4. We don’t have a lot of space, so we have to be creative with the wall-space that we have. Using the alcove to hang work makes the little nook a more defined and comfy area. You might be wondering what that big dark piece is about. The painting has been in Fiona’s family for a long time – after burning in a fire at a wealthy family’s home in Philadelphia in the 1940s, the painting was gifted to Fiona’s great grandfather, the family’s gardener. A mysterious, archaic painting for sure, but the hand-carved wood frame is a gem.

5. (Top and Center Left) Tom Wixo’s painting and drawing duo from 2019’s “ALL IN.” Side note this purple is very inspirational especially this year is the 100th year of women’s suffrage. (Bottom Left) Ally Messer’s silkscreen print of a rutabaga baby that Fiona bought as a gift for a friend, but ended up keeping.

6. (Top Left) An exclusive print that came with Thomas Gamble’s publication “Infinite Hesh.” (Bottom Left) An iconic Ana McKay silkscreen printed record sleeve. (Top Right) These two works are photographs and photo-collage gifts from Ray Mueller that hold fond memories. (Bottom Right) A gift from the artist, Ashley Westwood, from her show at window mine earlier this year.
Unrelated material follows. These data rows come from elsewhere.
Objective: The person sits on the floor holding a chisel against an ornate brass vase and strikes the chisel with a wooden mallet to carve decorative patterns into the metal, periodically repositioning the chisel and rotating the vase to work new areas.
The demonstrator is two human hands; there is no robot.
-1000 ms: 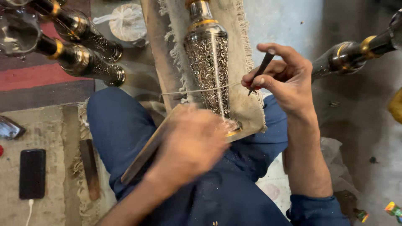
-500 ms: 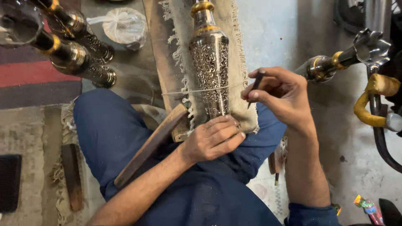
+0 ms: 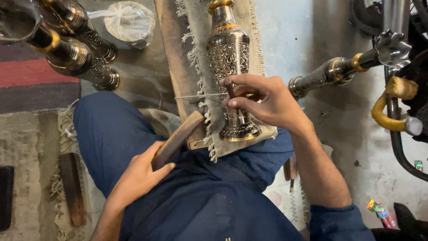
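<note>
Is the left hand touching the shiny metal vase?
Apart. In the head view the left hand grips a wooden handle over the lap, with cloth showing between it and the vase.

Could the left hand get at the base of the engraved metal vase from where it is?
Probably yes: the left hand grips a wooden piece ending beside the vase, with nothing between.

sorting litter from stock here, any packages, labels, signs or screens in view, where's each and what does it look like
White bag: tied, translucent, rounded, on the floor at top, left of the wooden board.
Small wrapper: crumpled, red, green and yellow, on the grey floor at lower right.
Green scrap: tiny, at the right edge.
Dark flat slab: at the left edge, maybe a phone; cut off, cannot tell.
</note>
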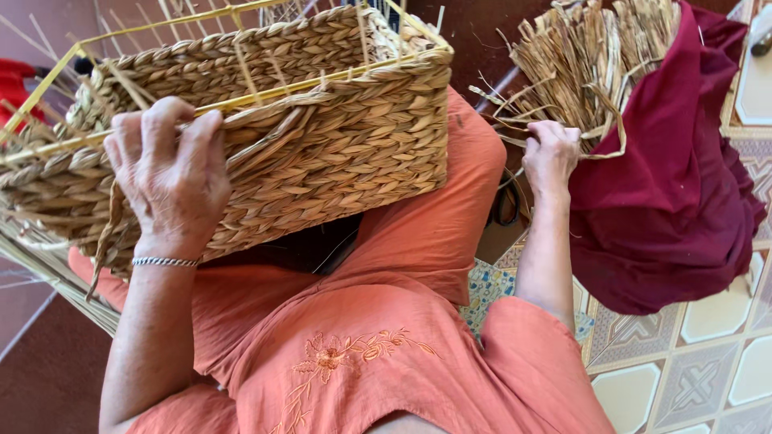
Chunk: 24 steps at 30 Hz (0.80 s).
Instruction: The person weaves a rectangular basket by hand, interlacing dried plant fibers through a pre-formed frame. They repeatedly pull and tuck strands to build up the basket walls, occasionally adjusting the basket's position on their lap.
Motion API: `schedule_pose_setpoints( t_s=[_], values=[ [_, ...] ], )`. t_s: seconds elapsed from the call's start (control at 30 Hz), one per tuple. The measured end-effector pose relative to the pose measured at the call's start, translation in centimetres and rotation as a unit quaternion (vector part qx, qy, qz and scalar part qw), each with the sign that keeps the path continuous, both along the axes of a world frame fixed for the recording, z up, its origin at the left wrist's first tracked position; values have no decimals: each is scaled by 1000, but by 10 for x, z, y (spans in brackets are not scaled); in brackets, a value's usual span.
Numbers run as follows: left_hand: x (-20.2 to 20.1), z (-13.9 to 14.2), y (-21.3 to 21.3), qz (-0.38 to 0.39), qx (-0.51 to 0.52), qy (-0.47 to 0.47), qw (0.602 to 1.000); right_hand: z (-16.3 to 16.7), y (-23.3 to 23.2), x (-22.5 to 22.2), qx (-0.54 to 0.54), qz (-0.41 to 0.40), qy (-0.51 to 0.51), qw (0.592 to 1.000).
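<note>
Basket (322, 137), half woven from flat straw-coloured fibre over a yellow wire frame (265, 92), rests on the lap of a seated person in an orange dress (378, 354), its long axis running from the left edge of the view toward the upper middle, its open top tilted away from the camera. The left hand (173, 173) lies over the basket's near upper edge, fingers (157, 128) curled together across the rim and pressing the weave, a thin silver bracelet (165, 261) at the wrist below the basket. Bare uprights of the frame stand above the basket's woven wall, where the top rows are not yet filled. The right hand (551, 153) is well to the right of the basket, apart from it, reaching to a bundle of dry strands (595, 56) that lies on a dark red cloth (667, 185). Its fingers are closed around a loose strand (603, 145) that loops out to the right of the knuckles; how firmly they pinch it cannot be told from this angle. The bundle sits right of the basket and level with its top, its strands pointing down and left, toward the reaching hand. Of the two hands, the left is on the basket and the right is the one at the bundle. Patterned floor tiles (708, 354) show lower right of the basket, beyond the dress.
</note>
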<state>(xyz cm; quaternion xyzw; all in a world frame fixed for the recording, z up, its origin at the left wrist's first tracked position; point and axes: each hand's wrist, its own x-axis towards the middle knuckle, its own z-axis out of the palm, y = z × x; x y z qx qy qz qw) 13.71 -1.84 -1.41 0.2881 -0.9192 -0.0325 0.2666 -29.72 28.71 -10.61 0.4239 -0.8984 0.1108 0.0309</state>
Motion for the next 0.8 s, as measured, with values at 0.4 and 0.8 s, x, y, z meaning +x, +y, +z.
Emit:
schedule_pose_setpoints(
  t_s=[0.4, 0.8],
  values=[
    [0, 17, 11, 20, 26, -1, 999, 38, -2, 23, -160, -42, -207, 964],
    [-37, 35, 62, -155, 423, 313, 836, 116, -135, 215, -183, 334, -409, 829]
  ],
)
HT and Fiona had talked with Ashley for a few years about having a show at their garage-gallery space, and it was exciting to be able to see this happen and host this exhibition even during a weird-virus-era. 
These individual pieces are all very different, but it is fun to arrange paintings in a salon-style and kind of think about the shared themes the work might have. 

7. (Top) This is a Denali Lowder piece from her exhibition “Crux” at the Holland Project. She is the best at experimenting with analog processes.  Bottom: An etching by Quynh Tran, an MFA graduate and former printmaking instructor at UNR.